Несмотря на протесты Кудрина, она забралась в кухню и поставила на примус чайник.
— Я буду следить за ним, а вы разворачивайте тут на столе покупки.
Кудрин послушно занялся развертыванием пакетов. Маргарита Алексеевна, возясь у примуса, беспечно рассказывала театральные сплетни. Кудрин слушал, но мысли его были далеко. Он продолжал думать о своем.
Чайник забурлил паром, и артистка перенесла его в столовую. Она усадила Кудрина и уселась сама, продолжая болтать. Но вдруг прервала болтовню и, внимательно взглянув на Кудрина, спросила:
— А вы нехорошо выглядите. Что с вами случилось?
— А что? — опешил Кудрин.
— Вы пьете чай, делаете вид, что слушаете меня, но мысли ваши совсем не здесь. И видно, что вам не по себе.
— Таить не буду, — ответил Кудрин, — не по себе. Это правда. Только не стоит тревожиться.
Маргарита Алексеевна посмотрела на Кудрина, и ее спокойный взгляд напомнил ему взгляд Половцева.
— Вы меня извините, Федор Артемьевич, я совсем не хочу навязываться с ненужным участием. Я спросила как-то невольно. Я слыхала, что у вас разрыв с женой, знаю, что это бывает очень тяжело. Помочь нельзя, но вы-то не расклеивайтесь. Ваше дело не в семье, а в работе.
Кудрин поставил чашку на стол и улыбнулся.
— Спасибо за участие, Маргарита Алексеевна. Только дело совсем не в разрыве с женой. Он был и прошел. Беда в разрыве с самим собой.
Маргарита Алексеевна удивленно склонила голову.

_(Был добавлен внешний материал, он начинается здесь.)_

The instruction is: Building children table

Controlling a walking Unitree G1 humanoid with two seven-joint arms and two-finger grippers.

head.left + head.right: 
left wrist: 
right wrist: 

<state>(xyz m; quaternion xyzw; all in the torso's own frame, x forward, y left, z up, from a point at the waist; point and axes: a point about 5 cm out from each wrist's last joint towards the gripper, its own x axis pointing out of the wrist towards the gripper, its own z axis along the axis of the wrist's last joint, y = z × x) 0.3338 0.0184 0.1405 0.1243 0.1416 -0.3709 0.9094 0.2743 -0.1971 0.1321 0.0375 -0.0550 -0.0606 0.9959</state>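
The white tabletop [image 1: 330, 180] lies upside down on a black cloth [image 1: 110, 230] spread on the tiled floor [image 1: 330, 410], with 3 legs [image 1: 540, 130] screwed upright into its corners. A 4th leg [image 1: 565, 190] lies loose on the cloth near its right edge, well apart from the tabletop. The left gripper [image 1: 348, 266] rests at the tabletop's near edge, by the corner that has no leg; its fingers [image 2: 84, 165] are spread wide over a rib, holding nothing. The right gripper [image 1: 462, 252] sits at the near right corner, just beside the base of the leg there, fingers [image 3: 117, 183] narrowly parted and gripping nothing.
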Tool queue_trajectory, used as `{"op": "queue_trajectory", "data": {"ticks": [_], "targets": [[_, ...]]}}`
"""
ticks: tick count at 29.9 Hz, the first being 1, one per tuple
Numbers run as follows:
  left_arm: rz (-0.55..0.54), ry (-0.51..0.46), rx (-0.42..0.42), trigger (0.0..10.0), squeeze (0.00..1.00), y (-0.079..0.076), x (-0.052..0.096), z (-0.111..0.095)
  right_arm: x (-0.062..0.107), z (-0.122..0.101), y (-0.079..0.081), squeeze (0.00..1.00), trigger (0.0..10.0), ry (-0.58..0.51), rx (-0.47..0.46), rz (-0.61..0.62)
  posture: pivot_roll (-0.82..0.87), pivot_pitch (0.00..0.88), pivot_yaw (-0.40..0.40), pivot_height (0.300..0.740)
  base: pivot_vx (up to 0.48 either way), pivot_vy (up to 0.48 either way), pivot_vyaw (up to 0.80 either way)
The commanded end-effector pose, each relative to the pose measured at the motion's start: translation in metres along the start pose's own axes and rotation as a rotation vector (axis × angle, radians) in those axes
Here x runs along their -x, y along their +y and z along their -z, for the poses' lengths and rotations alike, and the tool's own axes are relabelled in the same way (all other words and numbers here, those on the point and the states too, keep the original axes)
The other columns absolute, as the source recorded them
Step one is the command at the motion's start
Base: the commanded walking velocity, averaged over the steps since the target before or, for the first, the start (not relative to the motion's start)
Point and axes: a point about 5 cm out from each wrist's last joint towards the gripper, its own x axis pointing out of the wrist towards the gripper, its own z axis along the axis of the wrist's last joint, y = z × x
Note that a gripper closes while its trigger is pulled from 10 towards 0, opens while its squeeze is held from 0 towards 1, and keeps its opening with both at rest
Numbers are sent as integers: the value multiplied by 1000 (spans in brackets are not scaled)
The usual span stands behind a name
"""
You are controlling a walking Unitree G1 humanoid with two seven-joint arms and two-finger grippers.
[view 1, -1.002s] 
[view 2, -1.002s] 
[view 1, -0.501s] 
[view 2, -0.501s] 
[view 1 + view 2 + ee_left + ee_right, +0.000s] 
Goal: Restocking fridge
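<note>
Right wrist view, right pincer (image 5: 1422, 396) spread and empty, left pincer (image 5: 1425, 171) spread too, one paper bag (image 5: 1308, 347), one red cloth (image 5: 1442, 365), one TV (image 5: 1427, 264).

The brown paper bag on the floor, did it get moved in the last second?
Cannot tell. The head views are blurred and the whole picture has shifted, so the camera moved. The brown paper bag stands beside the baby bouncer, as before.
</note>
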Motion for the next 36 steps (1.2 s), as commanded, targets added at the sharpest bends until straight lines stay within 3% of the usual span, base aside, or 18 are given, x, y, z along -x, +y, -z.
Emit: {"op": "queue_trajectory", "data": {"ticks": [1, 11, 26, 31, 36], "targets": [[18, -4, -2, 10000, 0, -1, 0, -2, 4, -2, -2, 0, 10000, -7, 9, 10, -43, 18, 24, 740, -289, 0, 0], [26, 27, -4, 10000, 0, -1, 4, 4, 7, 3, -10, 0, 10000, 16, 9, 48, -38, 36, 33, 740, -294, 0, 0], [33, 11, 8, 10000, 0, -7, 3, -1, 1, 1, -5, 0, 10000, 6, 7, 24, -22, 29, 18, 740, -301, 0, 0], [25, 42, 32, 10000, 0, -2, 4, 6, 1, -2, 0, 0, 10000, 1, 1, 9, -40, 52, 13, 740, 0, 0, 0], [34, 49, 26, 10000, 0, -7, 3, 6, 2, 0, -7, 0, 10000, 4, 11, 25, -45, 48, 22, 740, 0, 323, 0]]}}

— Разрыв с собой? У вас? Странно. Я всегда считала вас твердым.
— Вы не совсем поняли. Я и остался таким. Я не поколебался. Но вот трещинка крошечная есть. Я на распутье. Открывается новая дорога. Пойти — или нет.
— Не совсем понимаю, — ответила артистка, подвигая Кудрину налитую чашку.
— И я не совсем понимаю. Может быть, права моя бывшая жена, и все это одни интеллигентские шатания… Впрочем… хотите, расскажу. Вы — человек умный и теплый, не чета вашему мудрому супругу. Любопытно, как все это выглядит со стороны.
— Рассказывайте, — коротко сказала Маргарита Алексеевна, сложив руки на скатерть и опершись подбородком на ладони.
Кудрин медленно, точно вдумываясь и выслушивая самого себя, рассказал все происшедшее с ним, от первого посещения выставки до прихода Шамурина.
Артистка выслушала молча, медленно опустила руки на стол и взглянула на Кудрина, словно боясь поверить.
— Как странна и как ужасна история этого старика, — промолвила она тихо.
— Но этот безумный старик натолкнул меня на решение мучившего меня издавна вопроса: почему они могут выразить свою обреченность и распад с подлинной мощью, а мы еще не можем показать нашу силу и здоровье. За ними вековая культура с ее философией, науками, техникой, искусством. А мы вновь родившиеся. Голые человеки на голой земле.
— Да, это конечно, — раздумчиво сказала Маргарита Алексеевна. — Но вы не правы в том, что упадок живописи, как и других искусств, в области формальной, возник только теперь, в связи с переломом эпох. Нет, упадок начался гораздо раньше, и ему другая причина.